When the power is applied, the LED illuminates. Gradually the effectiveness of the expanding flux does not produce the same back voltage and the voltage across the inductor reduces. As soon as it falls to 1.6v, the LED will not stay illuminated and it goes out. The inductor now turns into an electromagnet with maximum flux that is not expanding. The circuit stays in this state.
When the switch is opened, the current stops flowing and the magnetic flux collapses. This collapse is very rapid and it produces a voltage across the terminals of the inductor that is reverse to the previous voltage. If the second LED was not present, this voltage would be very high and could be 10 times to 100 times larger.
But the second LED also has a characteristic voltage that prevents the voltage across it rising above say 1.7v and when the voltage reaches this level, the LED illuminates.

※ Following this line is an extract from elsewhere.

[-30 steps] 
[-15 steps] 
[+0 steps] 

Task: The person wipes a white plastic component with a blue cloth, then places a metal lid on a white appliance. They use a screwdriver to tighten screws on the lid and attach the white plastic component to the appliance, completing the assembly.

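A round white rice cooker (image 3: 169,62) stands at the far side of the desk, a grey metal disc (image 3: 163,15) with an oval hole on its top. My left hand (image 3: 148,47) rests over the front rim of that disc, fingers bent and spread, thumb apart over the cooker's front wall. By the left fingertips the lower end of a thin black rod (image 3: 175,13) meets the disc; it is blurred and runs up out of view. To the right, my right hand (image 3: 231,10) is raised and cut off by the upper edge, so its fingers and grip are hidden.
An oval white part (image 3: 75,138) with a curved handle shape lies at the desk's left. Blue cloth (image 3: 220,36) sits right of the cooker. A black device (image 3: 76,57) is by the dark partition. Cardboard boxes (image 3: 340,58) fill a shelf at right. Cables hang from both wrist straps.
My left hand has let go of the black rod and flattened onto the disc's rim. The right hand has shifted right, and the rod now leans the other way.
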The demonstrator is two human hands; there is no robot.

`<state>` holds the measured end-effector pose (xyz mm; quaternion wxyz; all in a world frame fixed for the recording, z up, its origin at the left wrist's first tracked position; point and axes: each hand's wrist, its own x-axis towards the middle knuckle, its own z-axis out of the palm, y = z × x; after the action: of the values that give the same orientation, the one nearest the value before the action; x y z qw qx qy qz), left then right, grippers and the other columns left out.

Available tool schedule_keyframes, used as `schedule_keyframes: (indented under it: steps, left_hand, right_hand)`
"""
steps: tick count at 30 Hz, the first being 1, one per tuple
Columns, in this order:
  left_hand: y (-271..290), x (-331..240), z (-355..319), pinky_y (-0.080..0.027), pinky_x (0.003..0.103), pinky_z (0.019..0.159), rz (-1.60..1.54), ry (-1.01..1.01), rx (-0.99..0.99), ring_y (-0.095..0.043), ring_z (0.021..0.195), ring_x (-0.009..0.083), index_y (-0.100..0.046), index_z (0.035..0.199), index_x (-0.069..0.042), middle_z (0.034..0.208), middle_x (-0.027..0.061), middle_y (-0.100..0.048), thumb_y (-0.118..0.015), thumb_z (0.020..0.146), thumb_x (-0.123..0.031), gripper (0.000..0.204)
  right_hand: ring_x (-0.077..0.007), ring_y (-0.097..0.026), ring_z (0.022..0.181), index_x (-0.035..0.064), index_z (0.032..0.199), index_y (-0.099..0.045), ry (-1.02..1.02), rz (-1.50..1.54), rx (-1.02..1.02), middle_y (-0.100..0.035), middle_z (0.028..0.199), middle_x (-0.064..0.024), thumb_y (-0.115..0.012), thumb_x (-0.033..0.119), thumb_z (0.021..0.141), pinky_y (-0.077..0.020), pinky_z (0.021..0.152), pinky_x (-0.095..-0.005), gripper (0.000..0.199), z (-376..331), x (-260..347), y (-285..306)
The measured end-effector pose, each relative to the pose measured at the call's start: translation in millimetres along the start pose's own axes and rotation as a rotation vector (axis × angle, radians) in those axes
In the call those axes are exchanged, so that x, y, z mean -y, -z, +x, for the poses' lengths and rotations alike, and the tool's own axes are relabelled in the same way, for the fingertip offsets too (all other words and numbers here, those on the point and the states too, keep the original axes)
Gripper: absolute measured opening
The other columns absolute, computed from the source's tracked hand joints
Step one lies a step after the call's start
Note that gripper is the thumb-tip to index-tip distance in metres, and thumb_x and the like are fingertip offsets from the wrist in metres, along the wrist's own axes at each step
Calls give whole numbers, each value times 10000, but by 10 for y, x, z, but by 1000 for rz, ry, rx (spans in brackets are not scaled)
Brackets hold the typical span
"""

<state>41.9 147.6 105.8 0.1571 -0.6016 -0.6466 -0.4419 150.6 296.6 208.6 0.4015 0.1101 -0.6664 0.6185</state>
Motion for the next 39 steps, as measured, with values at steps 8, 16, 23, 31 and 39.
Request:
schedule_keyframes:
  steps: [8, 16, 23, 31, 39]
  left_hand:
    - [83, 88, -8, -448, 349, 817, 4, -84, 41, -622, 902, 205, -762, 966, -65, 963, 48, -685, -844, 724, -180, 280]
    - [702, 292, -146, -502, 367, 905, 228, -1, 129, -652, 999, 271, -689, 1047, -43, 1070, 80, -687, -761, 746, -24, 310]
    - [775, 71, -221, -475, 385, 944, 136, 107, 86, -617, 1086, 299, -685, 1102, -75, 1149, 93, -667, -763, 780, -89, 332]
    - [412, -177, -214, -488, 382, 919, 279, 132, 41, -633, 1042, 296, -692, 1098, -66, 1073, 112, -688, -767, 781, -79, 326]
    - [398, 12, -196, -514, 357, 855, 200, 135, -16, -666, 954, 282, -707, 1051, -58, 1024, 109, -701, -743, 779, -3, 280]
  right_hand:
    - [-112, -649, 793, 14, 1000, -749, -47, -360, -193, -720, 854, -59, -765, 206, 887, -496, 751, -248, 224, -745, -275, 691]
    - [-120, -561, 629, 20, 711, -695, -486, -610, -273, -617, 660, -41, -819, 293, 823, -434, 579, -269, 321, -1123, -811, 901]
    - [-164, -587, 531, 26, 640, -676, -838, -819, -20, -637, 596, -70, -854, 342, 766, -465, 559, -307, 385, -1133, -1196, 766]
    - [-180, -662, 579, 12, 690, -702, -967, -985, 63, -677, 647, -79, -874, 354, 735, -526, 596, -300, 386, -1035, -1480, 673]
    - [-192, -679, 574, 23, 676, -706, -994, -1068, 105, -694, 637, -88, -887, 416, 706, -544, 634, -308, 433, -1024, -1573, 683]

The collapsing magnetic flux delivers its voltage and current to the LED to produce a bright flash.
Amazingly, the coil would have produced a high voltage and very small current, without the LED. This is called ENERGY. The LED converts this ENERGY into a low voltage and high current. That’s why the flash is so bright.
This simple circuit needs an enormous amount of understanding and a few simple, vague, sentences will explain nothing.
The secret behind understanding this circuit is the fact that the inductor produces a voltage in the opposite direction when the switch is opened.

We have one more important feature to discuss. The inductor is in series with a resistor.
We have said the inductor produces an opposing voltage when voltage is first applied and the current is very small. When a very small current flows through a resistor only a very small “voltage drop” is created across it.
This means the full supply voltage is delivered to the inductor. As the opposing voltage produced by the inductor decreases, the current increases and the voltage drop across the resistor increases. This reduces the magnetism the inductor is producing however the effect still continues and in the end the inductor produces no “back voltage” and now the resistance of the winding in “Ohms” is what the circuit sees. It sees two resistors in series and they become VOLTAGE DIVIDERS. The resistor is 220 ohms and the inductor may be 10 ohms. This will determine how much current flows and it will determine how much magnetic flux is produced by the electromagnet. Obviously it will be much less than connecting the inductor to the supply.

You can see how important it is to have a good description of how anything works and not just a vague few words that don’t make any sense.
Obviously the author has no idea  how the inductor works, neither does any of the technical staff or the proof-reader or any reader of the book over the past 10 years.
The average technical understanding of electronics is minuscule.
If you don’t understand how components work, you will it be able design or fix problems.